2 Constructing the tree
Here is an example undo tree and the corresponding undo list. The undo list can be viewed as “wrapping around” the tree. To “construct” the tree out of the undo list, we need to know:
- Which node to show. In the list, node 5 and 6 are duplicates of earlier nodes and don’t need to appear in the tree.
- Establish parent-child relationships between nodes. Starting with node 0, it needs to know node 1 is its child, node 1 needs to know 2 is its child, and so on.
Both are easy to figure out with the help of
undo-equvi-table
: For a modification m
(the modification that creates buffer state m), if it
is an ordinary change, buffer state m must be a child
of m-1; if m is an undo change, then buffer
state m must be equivalent to a previous node, say,
n. m equivalent to n means 1) we don’t
draw m in the tree, only n, and 2) children of
m are children of n.
In this example, 2 is an ordinary modification, so 2 is a child of 1. 6 is an undo modification and is equivalent to 2, so we don’t draw 6, only 2; and 6’s child, 7, becomes 2’s child.
So it turns out that constructing the tree is simple: we
first go over buffer-undo-list
to generate a
list of modifications. Then we go over the modification list,
identify equivalent nodes and establish parent-child
relationships. In the end, we can draw out the tree starting
from the first node, either depth-first or breadth-first.
3 Moving around the tree
Drawing out the tree is only half the story, the undo tree isn’t of any use if we can’t go back and forth in time by moving around on the tree. Say we are at node m and want to move to node n. What should Emacs do to bring us back?

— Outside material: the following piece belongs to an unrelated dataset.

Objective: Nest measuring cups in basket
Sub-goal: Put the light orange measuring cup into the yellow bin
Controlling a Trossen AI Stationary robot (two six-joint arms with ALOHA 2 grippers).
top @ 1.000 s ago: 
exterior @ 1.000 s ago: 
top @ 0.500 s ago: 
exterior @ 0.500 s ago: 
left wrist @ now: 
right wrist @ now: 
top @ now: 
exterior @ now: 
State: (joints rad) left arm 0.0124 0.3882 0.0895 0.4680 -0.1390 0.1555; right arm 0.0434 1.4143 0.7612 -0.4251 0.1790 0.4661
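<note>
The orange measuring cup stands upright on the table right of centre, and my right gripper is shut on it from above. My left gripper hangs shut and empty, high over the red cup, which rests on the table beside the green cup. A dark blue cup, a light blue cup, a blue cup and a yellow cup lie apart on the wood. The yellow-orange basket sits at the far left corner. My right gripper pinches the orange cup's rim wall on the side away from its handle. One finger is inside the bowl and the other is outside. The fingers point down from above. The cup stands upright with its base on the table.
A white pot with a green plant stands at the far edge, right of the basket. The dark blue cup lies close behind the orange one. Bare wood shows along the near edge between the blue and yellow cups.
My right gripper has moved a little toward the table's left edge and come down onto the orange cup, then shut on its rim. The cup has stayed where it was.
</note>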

My immediate thought is to just repeatedly call
undo
until we are at node n. It works,
but only within 10 yards: simple movements could easily
explode the undo list. For example, suppose we are at node 1
and move back to node 0, what happens to the undo list?

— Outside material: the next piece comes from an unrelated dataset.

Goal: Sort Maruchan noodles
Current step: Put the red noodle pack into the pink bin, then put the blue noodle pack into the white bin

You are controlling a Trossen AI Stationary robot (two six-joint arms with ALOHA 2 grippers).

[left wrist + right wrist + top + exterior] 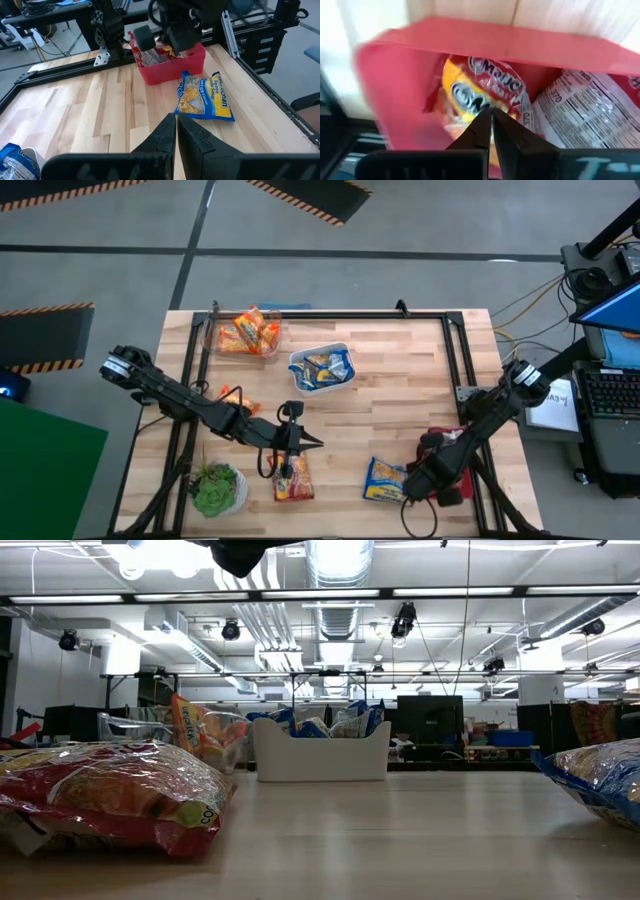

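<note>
My right gripper (491, 118) is shut and points steeply down into the pink bin (470, 37), right over a red Maruchan packet (485, 85) that lies in it beside another packet (590, 107). In the high view the right gripper (437, 465) hangs over the pink bin (443, 434) at the near right. A blue packet (385, 480) lies flat on the table left of that bin. My left gripper (318, 443) is shut on nothing and held above the table's middle. A red packet (293, 478) lies flat just nearer than it, and an orange packet (235, 395) lies under the left arm. My right gripper's shut fingertips (482, 125) come from above at the red packet's printed face (470, 102) in the pink bin. I cannot tell whether they touch it.
A white bin (322, 367) of blue packets stands at the far middle and a clear bin (248, 332) of orange packets at the far left. A potted plant (215, 490) stands at the near left corner. A black frame (330, 315) runs round the table.
</note>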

We need to undo from 9 all the way back to 0, going back and forth between 1 and 3. Worse, if we now want to go from 0 to 1, we need to undo from 18 to 1. The undo list doubles every time we move back and forth between 0 and 1.
Hmm, if we are in an undo chain, undoing from 1 to 0 would
be so much easier: pending-undo-list
would point
at 1 (instead of 9), and we simply undo modification 1. Why
don’t we just do that, regardless of whether we are in an
undo chain? During chained undo, undo
pops
modifications from pending-undo-list
and feeds
them into primitive-undo
. We can similarly find
the modification between 0 and 1 and just feed it to
primitive-undo
.
Let’s look at it more closely. If I want to go from buffer
state 1 to 2, how do I find a list of modifications to feed
to primitive-undo
? We can feed it modification 5
to go 5–4, or modification 9 to go 9–8, both of them move us
back to the buffer state at node 2. Or we can even go
9–8–7–6–5–4, or 5–4–3–2.
So, to find a valid “route” from m to n, it
needs to satisfy: 1) the start is equivalent to m and
the destination is equivalent to n, and 2) the start
is older than the destination, i.e., start >
end, because primitive-undo
can only take
us backwards in the undo list. Once we found all the valid
routes, we pick the shortest one and feed it to
primitive-undo
, teleport!
3.1 A small problem
Even though we can move between nodes with minimum steps, it is still possible to extend the undo list indefinitely by simply moving around. For example, jiggling between nodes 0 and 1 in this tree keeps growing the undo list.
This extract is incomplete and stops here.